September 10, 2021
The FRC has today published a letter providing feedback on the actuarial aspects of insurance entity audits. The feedback is based on recent AQR reviews across various audit firms.
In performing audits for insurers, actuarial specialists or experts are routinely utilised to advise audit engagement leaders (“auditors”) on actuarial matters in relation to the audit of the financial statements. Based on recent experience from conducting Audit Quality Review (“AQR”) inspections across various audit firms, I am writing to set out a number of areas where further attention may be needed. I encourage you to share and discuss the contents of this letter with your actuarial specialists and experts, to identify any areas of improvement that may be needed.
Where the actuarial specialists and experts at the audit firm have been asked to reproject the audited entity’s data, the responsibility for checking the accuracy of this data is often split between the core audit team and the actuarial specialists and experts. In some cases, we have observed that this division of responsibility has not been set out clearly in the scoping documentation. To ensure there are no gaps in the coverage of the data testing, we encourage audit teams to clearly set out the responsibility for checking the various data sets.

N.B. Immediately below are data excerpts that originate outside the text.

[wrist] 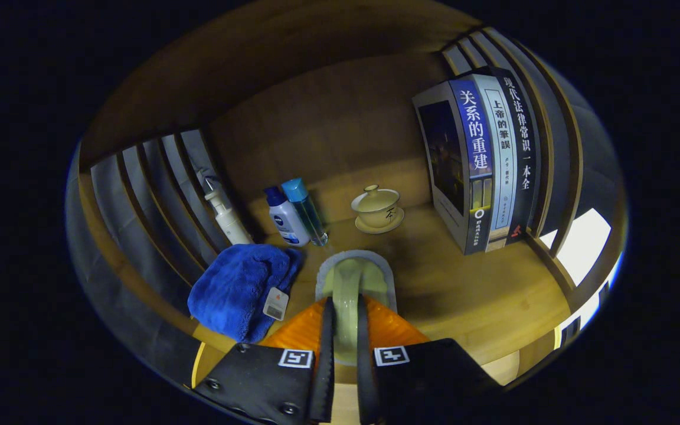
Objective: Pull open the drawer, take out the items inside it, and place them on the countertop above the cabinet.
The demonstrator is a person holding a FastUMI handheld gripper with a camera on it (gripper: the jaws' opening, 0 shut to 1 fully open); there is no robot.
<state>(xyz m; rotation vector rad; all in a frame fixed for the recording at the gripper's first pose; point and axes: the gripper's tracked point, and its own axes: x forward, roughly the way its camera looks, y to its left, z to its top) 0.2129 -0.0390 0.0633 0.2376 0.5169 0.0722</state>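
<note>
Gripper (345,330) low over the wooden counter (470,295), fingers drawn close together and pinching a pale green tube-like item (349,289) between them — both fingers press its sides. The item's far end, with a greyish rim, sticks out just ahead of the fingertips and sits at or just above the counter surface; cannot tell whether it touches.

Left of the fingers, a folded blue towel (236,289) lies on the counter, a small tag hanging at its near edge. Beyond the towel, a row against the slatted side wall: a white pump bottle (228,218), then a white bottle with a dark blue cap (285,221), then a clear bottle with a light blue cap (307,212) — the last two touching or nearly so.

Straight beyond the fingers, a lidded cream tea bowl on its saucer (377,209), near the back panel. To the right, three books (481,171) stand upright, spines facing out, leaning against the slatted right wall.
</note>
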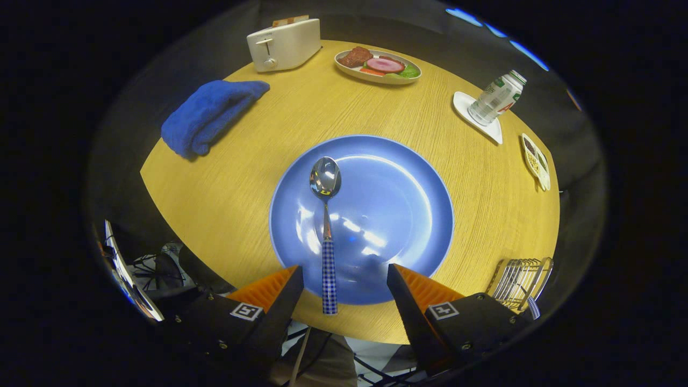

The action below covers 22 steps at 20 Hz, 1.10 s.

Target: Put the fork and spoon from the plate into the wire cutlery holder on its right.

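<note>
A blue plate (398, 215) lies on the round wooden table just ahead of my fingers. A metal spoon (325, 215) with a checked blue-and-white handle rests on the plate's left half, bowl pointing away, handle end overhanging the near rim. My gripper (344, 279) is open above the plate's near edge; the spoon handle lies between the fingers, closer to the left one, with neither finger touching it. The wire cutlery holder (520, 279) stands to the right of the plate beside my right finger, and a checked handle tip (532, 307) pokes out at its near side.
Beyond the plate stand a white toaster (284, 44), a folded blue towel (209, 115) and a dish of food (378, 66). On the far right are a tilted bottle (495, 98) on a white saucer and a small divided dish (536, 161). The table edge (177, 215) curves close on the left.
</note>
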### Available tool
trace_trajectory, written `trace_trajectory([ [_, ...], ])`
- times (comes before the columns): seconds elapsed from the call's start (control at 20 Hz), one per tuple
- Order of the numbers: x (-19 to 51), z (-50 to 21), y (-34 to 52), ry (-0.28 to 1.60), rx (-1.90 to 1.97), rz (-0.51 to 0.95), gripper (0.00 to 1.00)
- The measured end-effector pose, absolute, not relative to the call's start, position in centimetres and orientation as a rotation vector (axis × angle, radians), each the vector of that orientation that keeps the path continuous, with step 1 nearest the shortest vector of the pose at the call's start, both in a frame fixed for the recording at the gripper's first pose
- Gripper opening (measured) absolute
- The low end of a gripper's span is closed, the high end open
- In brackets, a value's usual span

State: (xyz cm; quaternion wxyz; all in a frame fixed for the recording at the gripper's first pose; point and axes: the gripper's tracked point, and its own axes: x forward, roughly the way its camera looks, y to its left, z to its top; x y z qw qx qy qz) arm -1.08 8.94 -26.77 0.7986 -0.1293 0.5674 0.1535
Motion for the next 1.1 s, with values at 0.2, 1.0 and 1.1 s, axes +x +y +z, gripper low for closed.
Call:
trace_trajectory([
  [0.2, -0.8, -27.8, 8.8, 1.254, -0.27, 0.331, 0.8],
  [1.0, 0.7, -30.4, 8.2, 1.378, -0.367, 0.434, 0.01],
  [1.1, 0.7, -29.1, 8.0, 1.357, -0.382, 0.432, 0.01],
])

In the situation that the core audit team is responsible for all data testing, we still consider it important that the actuarial specialists and experts check the data is appropriate for the modelling exercise in question, as per provision 2 of Technical Actuarial Standard (“TAS”) 100.
Judgement and Assumptions
It is critical that the actuarial specialists and experts provide the auditor with sufficient information to enable the auditor to understand the key assumptions and the key areas of judgement used within the actuarial advice. In our inspections, we have observed cases where these are not clearly documented on the audit file, which makes it unclear whether the auditor has all the key information available when the audit opinion is formed.
Modelling is a key tool used in the valuation of the assets and the liabilities of an insurer, and is therefore a key aspect of an audit for an insurer. We encourage audit teams to be alert to the following:
i. Reviewing models – The establishment of technical provisions by the audited entity is dependent on appropriate and reliable actuarial models. As well as the assumptions being appropriate, it is important that these models used by the audited entity function as intended. To ensure these models are fit for purpose, we encourage audit teams to consider how regularly such models should be reviewed without reliance on previous assessments, and to document this within the audit file. Without this, there is an increased risk of model error over time.
ii. Use of benchmarking – We have observed audit firms using benchmarking to assist with forming an opinion on the appropriateness of the assumptions used by the audited entity. For the benchmarking to be effective, the benchmarks need to be appropriate for the use they are being put to. We encourage audit teams to document why they consider the benchmarks used are appropriate when benchmarking is being used. This is particularly important if they are being used in areas where the experience is unprecedented such as the Covid 19 pandemic.
Where the actuarial specialists or experts have been asked to reproject the audited entity’s data using their own models, we encourage audit teams to be alert to the following:
i. Limitations of models – Most models are imperfect descriptions of reality and are expected to contain limitations. Whilst these limitations do not necessarily preclude the use of the model, such limitations, and their materiality, need to be clearly communicated to the auditor with the results.
ii. Availability of the models used in audits for AQR inspection – Where audit teams created models which are relied upon to form significant judgements as part of their audit, sufficient detailed explanation of these models (including the assumptions and judgements used in the implementation of the model) should be made available to the AQR inspection team to allow the AQR inspection team to assess whether the work performed is sufficient and appropriate to enable the auditor to form an opinion on the valuation. This, in most cases, would be most straightforward by making these models used by the audit teams available to the AQR inspection team.
iii. Use of in-house software – Audit firms may choose to use in-house software rather than off-the-shelf software to perform some of the tasks within the audit. Where the auditors and/or actuarial specialists have relied on in-house software, it is important that the audit firm is able to demonstrate how they have gained comfort that the software is operating as intended.